3) Child with severe behavioral issues…used a heavy bolster for him to kick and punch some…then laid down on a mat with lights off,read some from a relaxation book for kids…did some squeeze and tightening of muscles and then relaxing into a wet noodle…I actually wasn’t thrilled with the wording of the book, I’m like, I need to make my own! So we’d squeeze everything then loosen up noodley…

4) Child with Aspergers…working on a puzzle with trusty Mr Snail…and he needs to work on frustration tolerance…Mr Snail was asking him for lessons on it…he was like…”Stop…breathe…think!”…etc.

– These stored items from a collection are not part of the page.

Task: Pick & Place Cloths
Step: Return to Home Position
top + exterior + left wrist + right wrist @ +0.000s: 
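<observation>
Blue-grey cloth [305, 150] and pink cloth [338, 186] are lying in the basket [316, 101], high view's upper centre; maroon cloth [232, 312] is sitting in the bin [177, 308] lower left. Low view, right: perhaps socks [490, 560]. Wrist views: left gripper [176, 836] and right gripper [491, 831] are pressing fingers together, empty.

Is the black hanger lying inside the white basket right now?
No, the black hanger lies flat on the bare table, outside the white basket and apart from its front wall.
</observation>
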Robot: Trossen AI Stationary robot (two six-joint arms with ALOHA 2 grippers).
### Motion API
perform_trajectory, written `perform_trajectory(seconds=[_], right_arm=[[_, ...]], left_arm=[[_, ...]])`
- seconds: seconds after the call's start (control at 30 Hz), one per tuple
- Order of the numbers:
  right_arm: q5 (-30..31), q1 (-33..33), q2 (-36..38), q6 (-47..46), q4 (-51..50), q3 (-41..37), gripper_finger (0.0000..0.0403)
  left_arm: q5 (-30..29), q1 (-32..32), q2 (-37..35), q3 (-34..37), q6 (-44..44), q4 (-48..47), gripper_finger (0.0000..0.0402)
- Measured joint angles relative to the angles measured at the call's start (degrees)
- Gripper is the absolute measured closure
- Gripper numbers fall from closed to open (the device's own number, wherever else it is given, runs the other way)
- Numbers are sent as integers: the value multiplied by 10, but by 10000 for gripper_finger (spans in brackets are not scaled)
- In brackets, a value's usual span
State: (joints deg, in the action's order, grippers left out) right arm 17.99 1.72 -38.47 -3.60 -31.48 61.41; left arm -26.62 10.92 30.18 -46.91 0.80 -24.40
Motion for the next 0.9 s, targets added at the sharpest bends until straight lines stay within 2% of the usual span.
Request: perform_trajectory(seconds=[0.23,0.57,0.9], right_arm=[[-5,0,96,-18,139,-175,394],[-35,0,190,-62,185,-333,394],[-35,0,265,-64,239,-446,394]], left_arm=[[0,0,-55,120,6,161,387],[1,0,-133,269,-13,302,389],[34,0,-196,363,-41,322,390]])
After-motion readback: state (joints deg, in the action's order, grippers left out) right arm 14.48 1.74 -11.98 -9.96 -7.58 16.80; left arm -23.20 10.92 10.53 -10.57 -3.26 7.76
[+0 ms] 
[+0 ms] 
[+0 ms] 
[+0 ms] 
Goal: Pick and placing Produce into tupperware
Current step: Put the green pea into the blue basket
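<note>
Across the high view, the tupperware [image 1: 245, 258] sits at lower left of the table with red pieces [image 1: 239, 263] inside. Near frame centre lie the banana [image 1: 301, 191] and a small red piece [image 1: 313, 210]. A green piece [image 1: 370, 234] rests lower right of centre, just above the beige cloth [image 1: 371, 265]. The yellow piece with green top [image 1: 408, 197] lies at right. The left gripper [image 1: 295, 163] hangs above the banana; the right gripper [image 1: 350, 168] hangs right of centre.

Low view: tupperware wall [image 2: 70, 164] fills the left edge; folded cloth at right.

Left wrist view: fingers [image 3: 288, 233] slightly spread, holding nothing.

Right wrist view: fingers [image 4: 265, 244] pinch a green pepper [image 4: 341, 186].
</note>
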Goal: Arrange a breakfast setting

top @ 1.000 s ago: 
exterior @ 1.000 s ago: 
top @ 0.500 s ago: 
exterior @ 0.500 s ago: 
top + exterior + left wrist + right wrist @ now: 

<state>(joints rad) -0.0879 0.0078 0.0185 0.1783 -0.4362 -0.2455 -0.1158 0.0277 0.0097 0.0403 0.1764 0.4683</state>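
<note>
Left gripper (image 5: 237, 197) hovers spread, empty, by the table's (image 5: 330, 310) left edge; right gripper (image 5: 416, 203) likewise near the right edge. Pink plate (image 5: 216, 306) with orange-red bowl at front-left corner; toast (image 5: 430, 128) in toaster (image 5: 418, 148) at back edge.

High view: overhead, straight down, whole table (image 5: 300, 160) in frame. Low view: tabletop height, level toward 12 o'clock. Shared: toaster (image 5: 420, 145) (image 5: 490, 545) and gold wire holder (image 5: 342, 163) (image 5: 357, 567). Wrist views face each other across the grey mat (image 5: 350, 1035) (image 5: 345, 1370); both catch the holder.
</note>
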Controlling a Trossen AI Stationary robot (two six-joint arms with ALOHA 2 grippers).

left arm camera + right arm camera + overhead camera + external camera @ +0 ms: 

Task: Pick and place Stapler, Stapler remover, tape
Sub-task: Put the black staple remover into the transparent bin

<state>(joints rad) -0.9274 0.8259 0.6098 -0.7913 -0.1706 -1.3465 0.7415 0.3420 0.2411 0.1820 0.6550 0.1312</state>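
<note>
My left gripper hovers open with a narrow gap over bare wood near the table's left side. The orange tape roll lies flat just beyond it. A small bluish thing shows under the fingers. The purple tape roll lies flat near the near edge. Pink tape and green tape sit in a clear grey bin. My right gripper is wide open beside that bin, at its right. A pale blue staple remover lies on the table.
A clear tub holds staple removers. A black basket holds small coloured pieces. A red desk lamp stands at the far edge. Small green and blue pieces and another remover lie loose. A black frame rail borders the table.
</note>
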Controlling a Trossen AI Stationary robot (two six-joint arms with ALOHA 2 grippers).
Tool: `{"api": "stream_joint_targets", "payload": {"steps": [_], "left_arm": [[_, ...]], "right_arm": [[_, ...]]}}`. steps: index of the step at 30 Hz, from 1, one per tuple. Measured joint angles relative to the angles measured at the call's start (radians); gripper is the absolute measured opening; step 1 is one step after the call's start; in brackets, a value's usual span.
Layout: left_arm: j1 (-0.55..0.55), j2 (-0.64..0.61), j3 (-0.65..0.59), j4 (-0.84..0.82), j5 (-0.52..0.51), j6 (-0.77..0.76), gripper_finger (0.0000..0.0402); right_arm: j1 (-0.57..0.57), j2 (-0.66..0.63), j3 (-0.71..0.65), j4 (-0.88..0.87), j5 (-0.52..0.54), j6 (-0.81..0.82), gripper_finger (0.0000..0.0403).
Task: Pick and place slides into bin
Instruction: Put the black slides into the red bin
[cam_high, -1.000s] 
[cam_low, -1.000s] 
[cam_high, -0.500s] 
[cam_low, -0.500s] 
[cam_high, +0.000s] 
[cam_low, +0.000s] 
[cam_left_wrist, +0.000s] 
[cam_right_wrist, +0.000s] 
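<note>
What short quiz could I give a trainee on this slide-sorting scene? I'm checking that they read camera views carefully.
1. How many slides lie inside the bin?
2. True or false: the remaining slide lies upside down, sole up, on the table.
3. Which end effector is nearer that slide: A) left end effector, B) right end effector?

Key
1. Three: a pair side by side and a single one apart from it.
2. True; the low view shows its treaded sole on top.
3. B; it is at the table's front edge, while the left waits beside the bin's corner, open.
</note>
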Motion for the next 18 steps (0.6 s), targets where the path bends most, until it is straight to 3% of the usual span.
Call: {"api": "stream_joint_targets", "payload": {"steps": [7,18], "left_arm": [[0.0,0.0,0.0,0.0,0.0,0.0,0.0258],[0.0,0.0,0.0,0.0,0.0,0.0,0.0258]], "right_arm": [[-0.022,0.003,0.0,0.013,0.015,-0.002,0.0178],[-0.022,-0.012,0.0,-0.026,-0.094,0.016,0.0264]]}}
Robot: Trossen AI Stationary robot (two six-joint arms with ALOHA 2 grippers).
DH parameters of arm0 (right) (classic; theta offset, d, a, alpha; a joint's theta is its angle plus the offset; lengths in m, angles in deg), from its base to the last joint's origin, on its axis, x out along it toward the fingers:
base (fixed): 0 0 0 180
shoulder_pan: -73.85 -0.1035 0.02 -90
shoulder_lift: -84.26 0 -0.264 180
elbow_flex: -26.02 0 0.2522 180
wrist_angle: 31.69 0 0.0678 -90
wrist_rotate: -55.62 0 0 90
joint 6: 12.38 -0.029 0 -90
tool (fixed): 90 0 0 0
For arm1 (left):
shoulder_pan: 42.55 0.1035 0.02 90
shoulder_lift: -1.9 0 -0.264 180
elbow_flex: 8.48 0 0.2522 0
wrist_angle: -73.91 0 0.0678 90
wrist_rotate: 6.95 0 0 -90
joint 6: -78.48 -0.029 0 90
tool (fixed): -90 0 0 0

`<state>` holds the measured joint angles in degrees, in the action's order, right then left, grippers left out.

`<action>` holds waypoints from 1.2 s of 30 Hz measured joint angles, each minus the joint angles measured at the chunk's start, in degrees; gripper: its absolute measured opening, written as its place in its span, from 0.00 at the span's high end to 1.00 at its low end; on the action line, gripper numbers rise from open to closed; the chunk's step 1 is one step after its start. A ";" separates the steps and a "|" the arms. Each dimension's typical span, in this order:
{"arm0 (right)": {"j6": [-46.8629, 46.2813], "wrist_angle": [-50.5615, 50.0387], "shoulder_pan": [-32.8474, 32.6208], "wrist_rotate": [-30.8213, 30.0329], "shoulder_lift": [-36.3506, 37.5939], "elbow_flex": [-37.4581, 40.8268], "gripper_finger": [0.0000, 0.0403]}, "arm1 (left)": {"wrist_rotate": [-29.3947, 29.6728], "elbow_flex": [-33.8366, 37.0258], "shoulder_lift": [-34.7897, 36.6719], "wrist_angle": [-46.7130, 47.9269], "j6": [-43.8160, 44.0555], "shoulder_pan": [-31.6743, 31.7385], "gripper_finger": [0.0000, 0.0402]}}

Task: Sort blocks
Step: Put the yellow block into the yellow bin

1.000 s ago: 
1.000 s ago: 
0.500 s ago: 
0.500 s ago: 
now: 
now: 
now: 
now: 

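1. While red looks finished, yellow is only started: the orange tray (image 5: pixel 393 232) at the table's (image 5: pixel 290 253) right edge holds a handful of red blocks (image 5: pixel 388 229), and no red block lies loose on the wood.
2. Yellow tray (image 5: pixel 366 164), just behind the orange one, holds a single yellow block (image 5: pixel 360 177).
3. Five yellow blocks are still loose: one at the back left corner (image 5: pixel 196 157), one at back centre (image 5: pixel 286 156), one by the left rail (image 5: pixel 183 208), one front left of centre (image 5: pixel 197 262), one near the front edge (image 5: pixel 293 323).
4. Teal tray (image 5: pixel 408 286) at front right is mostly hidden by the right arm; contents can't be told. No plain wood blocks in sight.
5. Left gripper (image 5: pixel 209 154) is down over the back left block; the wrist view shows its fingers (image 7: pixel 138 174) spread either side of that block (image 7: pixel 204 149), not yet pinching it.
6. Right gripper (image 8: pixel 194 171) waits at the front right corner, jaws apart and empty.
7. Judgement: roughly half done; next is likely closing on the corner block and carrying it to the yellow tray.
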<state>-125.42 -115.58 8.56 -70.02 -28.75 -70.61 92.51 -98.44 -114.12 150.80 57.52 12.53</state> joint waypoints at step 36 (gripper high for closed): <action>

5) COTA got a grasshopper up her scrubs while we were outside playing with bubbles, hahaha

6) I just realized I didn’t tell a single one of my older kids – ie, all the kids above, that I would not be back…yikes. I guess it just doesn’t feel like I’m leaving so it didn’t even occur to me to say anything. And I took back some of the toys I had brought in – the snail puppet that one kid loves so much, the SpongeBob Potatohead (that apparently is not easy to find) that another kid is OBSESSED WITH, the Gary the Snail blow-up that another kid loves, etc…a lot of cool toys…

Okay….augh it’s 120am…gotta be up in six hours. Better go to bed. Tomorrow I have to create an autism brochure, maybe help write up a one page proposal for a community psychosocial fieldwork or at very least set up stuff for it, set up stuff for someone else to do mileage/direction charts (or do it myself if there is time but I doubt it), finish up a few plans of cares/addendums for Medicaid, and put together all the pictures in a folder to transfer so they can deal with making a staff/kid picture wall. Gonna do the Medicaid stuff first since it involves money, then the autism brochure since that’s legitimately a project, then make sure all pictures are together, then work on those other projects. Oh yeah, and in the early afternoon I guess we’ll be doing my evals!